● **Description of the task**
Only the lines holding the string "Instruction" are needed; copy each of them from the data.

-*-

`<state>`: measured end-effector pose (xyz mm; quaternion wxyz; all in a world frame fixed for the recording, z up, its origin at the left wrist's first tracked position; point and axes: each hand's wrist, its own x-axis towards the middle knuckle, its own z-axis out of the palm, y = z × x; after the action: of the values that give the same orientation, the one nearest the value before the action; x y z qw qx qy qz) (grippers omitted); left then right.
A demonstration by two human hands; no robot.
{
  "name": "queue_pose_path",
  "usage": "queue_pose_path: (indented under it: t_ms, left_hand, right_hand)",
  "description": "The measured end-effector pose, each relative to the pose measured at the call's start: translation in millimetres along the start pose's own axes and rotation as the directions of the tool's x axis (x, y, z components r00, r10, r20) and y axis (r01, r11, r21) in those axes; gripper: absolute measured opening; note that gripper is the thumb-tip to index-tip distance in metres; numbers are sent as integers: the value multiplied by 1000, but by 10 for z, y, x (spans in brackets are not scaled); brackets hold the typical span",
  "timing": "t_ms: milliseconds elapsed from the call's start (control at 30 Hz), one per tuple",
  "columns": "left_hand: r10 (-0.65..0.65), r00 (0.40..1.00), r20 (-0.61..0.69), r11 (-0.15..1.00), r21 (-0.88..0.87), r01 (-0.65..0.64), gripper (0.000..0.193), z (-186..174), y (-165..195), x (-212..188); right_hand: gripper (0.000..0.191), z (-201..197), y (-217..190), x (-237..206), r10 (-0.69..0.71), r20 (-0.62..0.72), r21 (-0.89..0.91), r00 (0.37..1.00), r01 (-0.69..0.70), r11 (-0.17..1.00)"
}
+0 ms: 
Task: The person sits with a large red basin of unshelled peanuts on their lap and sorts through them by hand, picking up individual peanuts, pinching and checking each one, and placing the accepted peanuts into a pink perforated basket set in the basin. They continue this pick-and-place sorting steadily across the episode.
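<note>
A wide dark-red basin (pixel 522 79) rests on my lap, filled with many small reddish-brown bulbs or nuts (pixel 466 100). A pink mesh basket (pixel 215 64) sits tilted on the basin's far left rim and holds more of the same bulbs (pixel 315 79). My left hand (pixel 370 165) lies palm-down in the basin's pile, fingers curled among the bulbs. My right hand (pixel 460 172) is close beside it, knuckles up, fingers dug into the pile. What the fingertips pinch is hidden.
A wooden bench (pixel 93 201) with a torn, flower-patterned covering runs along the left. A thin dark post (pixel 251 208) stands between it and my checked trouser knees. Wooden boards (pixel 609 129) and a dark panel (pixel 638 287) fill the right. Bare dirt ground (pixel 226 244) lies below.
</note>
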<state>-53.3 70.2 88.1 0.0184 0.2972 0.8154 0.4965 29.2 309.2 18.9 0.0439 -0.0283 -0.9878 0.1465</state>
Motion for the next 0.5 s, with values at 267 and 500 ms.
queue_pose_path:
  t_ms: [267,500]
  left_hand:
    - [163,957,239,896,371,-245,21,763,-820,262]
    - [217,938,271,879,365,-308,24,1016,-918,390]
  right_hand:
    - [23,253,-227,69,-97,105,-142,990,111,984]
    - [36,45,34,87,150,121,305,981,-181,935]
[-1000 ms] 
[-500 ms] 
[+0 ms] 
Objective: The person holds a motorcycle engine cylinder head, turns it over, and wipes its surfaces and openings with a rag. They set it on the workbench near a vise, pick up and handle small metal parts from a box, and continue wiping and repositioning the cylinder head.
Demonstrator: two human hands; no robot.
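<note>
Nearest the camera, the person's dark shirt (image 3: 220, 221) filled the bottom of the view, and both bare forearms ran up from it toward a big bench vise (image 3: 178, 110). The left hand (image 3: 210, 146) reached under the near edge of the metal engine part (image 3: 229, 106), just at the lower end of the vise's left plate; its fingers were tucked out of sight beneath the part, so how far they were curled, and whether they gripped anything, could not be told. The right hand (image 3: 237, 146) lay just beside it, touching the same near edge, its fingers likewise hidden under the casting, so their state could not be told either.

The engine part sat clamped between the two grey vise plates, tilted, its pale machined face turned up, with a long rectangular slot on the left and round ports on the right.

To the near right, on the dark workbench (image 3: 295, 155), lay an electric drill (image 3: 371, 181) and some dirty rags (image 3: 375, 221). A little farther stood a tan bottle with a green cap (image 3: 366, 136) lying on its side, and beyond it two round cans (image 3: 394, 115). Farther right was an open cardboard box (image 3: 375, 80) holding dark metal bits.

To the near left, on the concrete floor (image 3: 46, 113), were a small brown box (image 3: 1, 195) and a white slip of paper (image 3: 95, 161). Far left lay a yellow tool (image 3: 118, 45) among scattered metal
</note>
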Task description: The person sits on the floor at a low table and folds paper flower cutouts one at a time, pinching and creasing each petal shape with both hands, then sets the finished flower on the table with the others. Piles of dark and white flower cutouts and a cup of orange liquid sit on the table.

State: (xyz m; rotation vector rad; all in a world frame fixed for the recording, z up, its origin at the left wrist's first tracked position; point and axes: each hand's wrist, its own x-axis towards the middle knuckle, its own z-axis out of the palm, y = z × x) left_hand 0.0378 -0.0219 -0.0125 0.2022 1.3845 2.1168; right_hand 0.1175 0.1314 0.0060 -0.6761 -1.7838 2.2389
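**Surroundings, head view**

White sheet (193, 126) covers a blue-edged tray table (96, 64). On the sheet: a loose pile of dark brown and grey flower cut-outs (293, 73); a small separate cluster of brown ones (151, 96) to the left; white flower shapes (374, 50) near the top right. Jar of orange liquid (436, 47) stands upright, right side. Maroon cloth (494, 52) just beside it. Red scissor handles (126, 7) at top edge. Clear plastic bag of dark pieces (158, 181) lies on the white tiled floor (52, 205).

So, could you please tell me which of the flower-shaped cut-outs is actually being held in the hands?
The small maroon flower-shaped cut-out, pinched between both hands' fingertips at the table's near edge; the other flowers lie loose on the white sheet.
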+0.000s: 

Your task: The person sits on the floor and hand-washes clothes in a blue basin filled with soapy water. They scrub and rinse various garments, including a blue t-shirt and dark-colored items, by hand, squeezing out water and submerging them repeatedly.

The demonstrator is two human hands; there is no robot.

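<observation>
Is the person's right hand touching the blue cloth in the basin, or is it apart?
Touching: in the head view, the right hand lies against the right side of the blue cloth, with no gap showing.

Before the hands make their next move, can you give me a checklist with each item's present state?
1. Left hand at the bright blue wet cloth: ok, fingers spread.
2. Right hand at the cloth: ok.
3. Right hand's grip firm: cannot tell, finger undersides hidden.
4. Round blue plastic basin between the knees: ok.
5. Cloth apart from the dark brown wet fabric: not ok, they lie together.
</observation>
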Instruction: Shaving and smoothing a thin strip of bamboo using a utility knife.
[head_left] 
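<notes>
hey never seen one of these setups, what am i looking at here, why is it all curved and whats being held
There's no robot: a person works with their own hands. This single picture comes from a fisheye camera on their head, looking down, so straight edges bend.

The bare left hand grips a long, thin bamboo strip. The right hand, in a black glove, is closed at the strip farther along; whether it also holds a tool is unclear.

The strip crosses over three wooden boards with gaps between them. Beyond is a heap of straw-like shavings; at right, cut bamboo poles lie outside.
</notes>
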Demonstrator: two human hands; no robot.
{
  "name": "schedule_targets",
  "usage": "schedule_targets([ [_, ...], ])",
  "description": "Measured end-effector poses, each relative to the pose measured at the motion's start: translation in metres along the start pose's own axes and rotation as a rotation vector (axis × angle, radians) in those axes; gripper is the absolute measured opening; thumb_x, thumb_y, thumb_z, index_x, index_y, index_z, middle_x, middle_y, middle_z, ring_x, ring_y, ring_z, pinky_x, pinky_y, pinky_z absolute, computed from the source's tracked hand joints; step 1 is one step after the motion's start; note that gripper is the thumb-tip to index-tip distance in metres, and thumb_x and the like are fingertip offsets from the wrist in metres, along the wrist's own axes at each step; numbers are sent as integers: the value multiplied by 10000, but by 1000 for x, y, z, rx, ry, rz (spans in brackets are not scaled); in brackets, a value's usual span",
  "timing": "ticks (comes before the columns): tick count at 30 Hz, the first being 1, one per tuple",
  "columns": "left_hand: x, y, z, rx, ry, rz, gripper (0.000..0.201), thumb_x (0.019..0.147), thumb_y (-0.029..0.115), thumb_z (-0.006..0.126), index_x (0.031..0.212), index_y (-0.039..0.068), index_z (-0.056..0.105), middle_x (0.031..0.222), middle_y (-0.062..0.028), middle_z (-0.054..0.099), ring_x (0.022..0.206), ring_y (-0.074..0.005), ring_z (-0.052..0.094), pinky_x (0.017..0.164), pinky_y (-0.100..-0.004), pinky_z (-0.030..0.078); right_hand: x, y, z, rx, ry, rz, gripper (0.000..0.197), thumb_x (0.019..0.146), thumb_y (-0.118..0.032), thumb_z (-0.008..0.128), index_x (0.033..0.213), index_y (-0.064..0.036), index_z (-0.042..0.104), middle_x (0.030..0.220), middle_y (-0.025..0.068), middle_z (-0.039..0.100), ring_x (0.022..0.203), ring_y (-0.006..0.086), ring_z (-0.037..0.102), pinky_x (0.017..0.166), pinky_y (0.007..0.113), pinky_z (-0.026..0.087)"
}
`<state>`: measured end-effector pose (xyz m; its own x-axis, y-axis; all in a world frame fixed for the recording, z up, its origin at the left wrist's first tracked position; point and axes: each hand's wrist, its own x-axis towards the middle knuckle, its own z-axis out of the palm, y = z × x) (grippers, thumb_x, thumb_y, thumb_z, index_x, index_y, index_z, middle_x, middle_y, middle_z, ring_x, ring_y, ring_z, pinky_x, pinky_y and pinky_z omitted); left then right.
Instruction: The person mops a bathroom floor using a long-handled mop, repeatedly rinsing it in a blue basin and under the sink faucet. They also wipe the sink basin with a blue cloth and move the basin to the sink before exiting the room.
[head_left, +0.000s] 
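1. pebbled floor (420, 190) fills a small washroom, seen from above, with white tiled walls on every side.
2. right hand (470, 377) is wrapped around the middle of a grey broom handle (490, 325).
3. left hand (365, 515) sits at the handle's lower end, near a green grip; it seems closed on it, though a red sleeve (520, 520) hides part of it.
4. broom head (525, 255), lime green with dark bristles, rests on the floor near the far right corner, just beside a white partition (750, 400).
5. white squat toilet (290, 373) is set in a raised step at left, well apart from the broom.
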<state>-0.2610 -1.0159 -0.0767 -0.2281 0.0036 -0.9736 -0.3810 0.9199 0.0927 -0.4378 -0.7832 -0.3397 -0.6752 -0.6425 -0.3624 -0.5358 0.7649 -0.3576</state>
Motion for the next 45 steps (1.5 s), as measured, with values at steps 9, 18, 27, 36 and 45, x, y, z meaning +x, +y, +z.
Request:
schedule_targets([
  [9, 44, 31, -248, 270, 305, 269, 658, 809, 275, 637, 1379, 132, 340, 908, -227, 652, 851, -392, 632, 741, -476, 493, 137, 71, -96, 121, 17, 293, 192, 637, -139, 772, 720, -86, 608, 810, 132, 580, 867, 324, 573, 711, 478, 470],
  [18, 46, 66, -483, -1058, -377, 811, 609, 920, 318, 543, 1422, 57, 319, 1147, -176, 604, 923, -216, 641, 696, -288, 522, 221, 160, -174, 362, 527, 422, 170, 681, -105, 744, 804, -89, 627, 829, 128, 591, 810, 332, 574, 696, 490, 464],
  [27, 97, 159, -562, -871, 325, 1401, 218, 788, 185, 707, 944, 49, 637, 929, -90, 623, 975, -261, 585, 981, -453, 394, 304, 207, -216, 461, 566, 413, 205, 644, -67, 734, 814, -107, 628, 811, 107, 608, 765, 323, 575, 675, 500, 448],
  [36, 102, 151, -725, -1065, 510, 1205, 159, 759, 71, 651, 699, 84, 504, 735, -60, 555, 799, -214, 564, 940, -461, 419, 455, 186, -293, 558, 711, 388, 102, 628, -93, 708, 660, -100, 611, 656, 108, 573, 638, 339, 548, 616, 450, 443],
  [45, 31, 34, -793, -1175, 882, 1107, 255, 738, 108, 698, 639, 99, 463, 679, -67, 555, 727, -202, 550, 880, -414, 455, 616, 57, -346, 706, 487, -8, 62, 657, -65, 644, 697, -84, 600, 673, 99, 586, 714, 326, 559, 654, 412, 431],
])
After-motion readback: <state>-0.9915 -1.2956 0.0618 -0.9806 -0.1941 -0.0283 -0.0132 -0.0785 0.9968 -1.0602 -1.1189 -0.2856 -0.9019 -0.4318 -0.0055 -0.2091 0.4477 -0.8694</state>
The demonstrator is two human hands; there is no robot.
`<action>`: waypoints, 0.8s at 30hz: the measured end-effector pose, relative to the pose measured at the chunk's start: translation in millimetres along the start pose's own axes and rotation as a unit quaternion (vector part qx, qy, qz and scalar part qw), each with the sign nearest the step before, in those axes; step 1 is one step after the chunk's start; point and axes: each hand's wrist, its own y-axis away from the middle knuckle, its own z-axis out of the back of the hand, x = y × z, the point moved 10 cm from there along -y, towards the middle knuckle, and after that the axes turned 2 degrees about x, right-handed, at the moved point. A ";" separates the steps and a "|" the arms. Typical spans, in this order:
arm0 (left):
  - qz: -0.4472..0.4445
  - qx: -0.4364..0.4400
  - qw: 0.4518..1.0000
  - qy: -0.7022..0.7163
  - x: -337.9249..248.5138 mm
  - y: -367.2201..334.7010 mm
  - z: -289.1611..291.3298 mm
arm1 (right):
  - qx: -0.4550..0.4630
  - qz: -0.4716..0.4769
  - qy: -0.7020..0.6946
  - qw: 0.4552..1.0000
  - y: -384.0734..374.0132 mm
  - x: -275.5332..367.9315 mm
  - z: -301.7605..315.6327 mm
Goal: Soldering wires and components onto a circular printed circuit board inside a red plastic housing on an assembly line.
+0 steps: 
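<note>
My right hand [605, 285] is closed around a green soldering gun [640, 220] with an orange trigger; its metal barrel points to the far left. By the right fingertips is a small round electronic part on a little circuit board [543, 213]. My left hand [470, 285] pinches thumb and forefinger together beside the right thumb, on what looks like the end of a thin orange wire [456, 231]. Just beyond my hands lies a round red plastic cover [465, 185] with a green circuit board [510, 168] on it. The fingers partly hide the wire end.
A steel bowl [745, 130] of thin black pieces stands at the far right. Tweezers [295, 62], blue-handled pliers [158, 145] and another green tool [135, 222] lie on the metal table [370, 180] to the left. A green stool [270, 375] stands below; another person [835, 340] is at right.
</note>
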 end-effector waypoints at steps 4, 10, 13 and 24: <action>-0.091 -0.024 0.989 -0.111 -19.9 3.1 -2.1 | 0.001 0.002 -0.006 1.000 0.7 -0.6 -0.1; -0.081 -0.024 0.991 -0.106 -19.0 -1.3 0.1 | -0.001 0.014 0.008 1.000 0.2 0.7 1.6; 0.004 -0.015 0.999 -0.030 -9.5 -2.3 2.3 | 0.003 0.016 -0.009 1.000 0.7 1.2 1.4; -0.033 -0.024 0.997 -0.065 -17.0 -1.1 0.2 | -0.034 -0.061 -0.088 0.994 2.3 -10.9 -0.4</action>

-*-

● **Exercise answer**
Instruction: Shaving and smoothing a thin strip of bamboo using a utility knife.
Instruction: The person mops a bathroom floor using a long-handled mop, repeatedly rinsing it in a blue basin and under the sink faucet. They also wipe the sink basin with a blue cloth and move the basin to the sink before exiting the room.

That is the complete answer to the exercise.